The 19th Century German writer and pioneering homosexual rights activist, Karl Ulrich coined the term Uranian to describe a third sex which he believed was “a female psyche in a male body.”
Ulrich himself was homosexual and remembered wearing girls’ clothes, playing with girls, and wanting to be a girl as a young child. He later had his first homosexual experience with his riding instructor at the age of fourteen. At the age of 37, Ulrich’s came out to his family and friends and began writing about homosexuality and homosexual identities. He even publically petitioned the German Congress to repeal anti-homosexual laws. As a result of his activism, he lost his job as a legal advisor and also was in constant legal trouble – not because of his actions, but because of his words.
Ulrichs called for the inalienable rights (as established by nature) of homosexuals to live and love without persecution.
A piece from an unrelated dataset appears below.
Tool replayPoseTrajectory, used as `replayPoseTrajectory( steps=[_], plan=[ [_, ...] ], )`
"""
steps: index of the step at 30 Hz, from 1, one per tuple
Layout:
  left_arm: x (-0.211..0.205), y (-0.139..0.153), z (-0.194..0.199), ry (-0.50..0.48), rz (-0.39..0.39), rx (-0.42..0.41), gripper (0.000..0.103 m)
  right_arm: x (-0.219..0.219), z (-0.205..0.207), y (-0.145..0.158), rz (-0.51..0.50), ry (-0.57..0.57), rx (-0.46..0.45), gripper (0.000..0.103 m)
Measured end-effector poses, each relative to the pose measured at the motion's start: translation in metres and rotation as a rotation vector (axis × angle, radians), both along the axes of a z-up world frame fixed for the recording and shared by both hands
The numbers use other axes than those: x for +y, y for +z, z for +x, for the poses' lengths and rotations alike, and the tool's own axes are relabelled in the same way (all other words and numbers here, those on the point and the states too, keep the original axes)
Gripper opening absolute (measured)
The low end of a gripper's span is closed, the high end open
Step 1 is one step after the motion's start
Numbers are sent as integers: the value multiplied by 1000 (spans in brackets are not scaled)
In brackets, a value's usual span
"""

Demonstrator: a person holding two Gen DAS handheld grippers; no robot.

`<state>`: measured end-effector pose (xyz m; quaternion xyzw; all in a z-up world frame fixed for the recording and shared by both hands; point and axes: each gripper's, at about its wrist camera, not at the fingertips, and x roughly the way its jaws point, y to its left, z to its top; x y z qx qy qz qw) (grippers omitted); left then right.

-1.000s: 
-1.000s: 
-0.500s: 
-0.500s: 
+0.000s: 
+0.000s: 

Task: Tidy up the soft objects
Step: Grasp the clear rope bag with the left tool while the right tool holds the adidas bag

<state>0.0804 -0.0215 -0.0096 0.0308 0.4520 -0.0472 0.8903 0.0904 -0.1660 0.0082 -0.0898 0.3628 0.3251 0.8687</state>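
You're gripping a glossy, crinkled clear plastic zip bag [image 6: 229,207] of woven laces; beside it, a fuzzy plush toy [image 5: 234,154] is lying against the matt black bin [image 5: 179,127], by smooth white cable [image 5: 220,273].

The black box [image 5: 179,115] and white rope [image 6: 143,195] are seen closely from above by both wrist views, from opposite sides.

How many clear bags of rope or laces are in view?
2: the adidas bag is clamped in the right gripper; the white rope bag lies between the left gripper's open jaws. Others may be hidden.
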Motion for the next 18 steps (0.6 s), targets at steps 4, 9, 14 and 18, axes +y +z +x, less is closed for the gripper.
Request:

The only things he felt should be prohibited were the seduction of male minors, the violation of other people’s civil rights, and public indecency.
Ulrichs wrote a total of twelve books on the topic of homosexuality. In those books, he came up with a number of terms to describe sexual orientation and gender identity. These terms were inspired by the ancient Greek work Plato’s Symposium which discussed two kinds of love – heterosexual love born from Aphrodite Dione (the Greek goddess of love born of a female) and homosexual love born from Aphrodite Urania (the Greek goddess of love born from a male). Ulrichs coined the terms Urning to describe men who loved men and Dioningin to describe men who are attracted to women. He later came up with terms to describe homosexual women, bisexuals, and intersex people.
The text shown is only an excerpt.